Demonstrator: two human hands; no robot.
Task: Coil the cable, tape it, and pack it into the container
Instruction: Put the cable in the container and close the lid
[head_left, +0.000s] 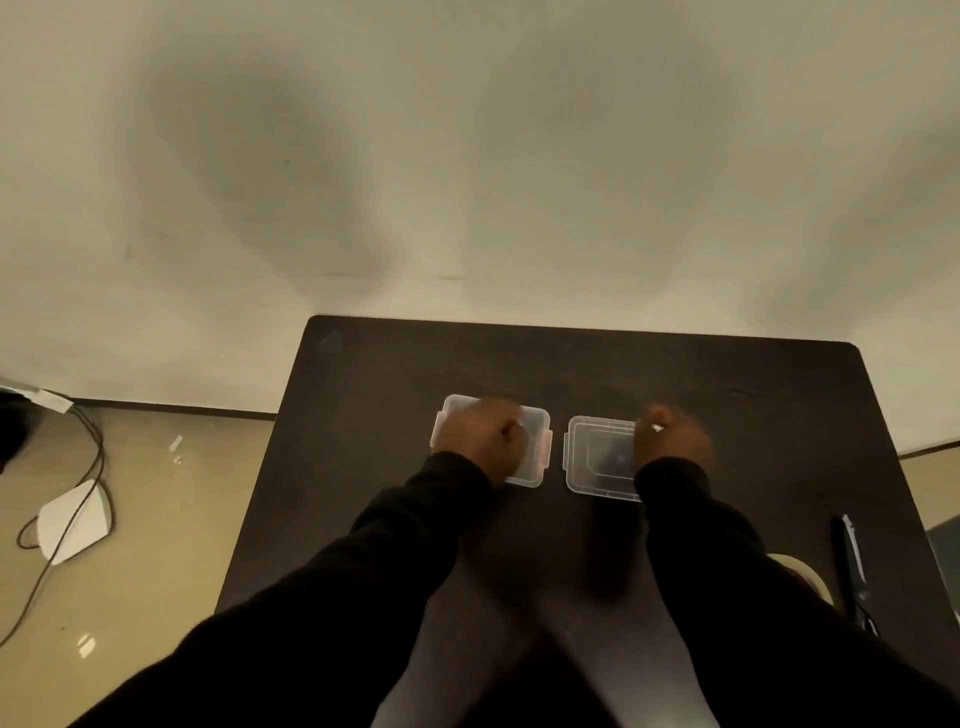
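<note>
A clear plastic container (537, 457) with pink side clips stands on the dark table (363, 467), a little left of centre. My left hand (480, 441) lies over it with curled fingers and covers most of it. Just to its right lies a clear flat lid (592, 457). My right hand (672, 441) holds the lid's right edge, with a small white glint at the fingers. Both hands are blurred. A roll of pale tape (805, 571) lies near the right front, partly hidden by my right sleeve. No cable shows on the table.
A black, scissors-like tool (849, 566) lies near the table's right edge. On the floor at the left are a white device (78, 519) and dark cords (88, 467). The table's far edge meets a pale wall.
</note>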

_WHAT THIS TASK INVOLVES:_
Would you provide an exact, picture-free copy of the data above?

_ANSWER SPACE:_
Demonstrator: two human hands; no robot.
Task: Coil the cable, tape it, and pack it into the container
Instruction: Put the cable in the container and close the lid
[head_left, +0.000s] 
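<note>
A clear plastic container (537, 457) with pink side clips stands on the dark table (363, 467), a little left of centre. My left hand (480, 441) lies over it with curled fingers and covers most of it. Just to its right lies a clear flat lid (592, 457). My right hand (672, 441) holds the lid's right edge, with a small white glint at the fingers. Both hands are blurred. A roll of pale tape (805, 571) lies near the right front, partly hidden by my right sleeve. No cable shows on the table.
A black, scissors-like tool (849, 566) lies near the table's right edge. On the floor at the left are a white device (78, 519) and dark cords (88, 467). The table's far edge meets a pale wall.
</note>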

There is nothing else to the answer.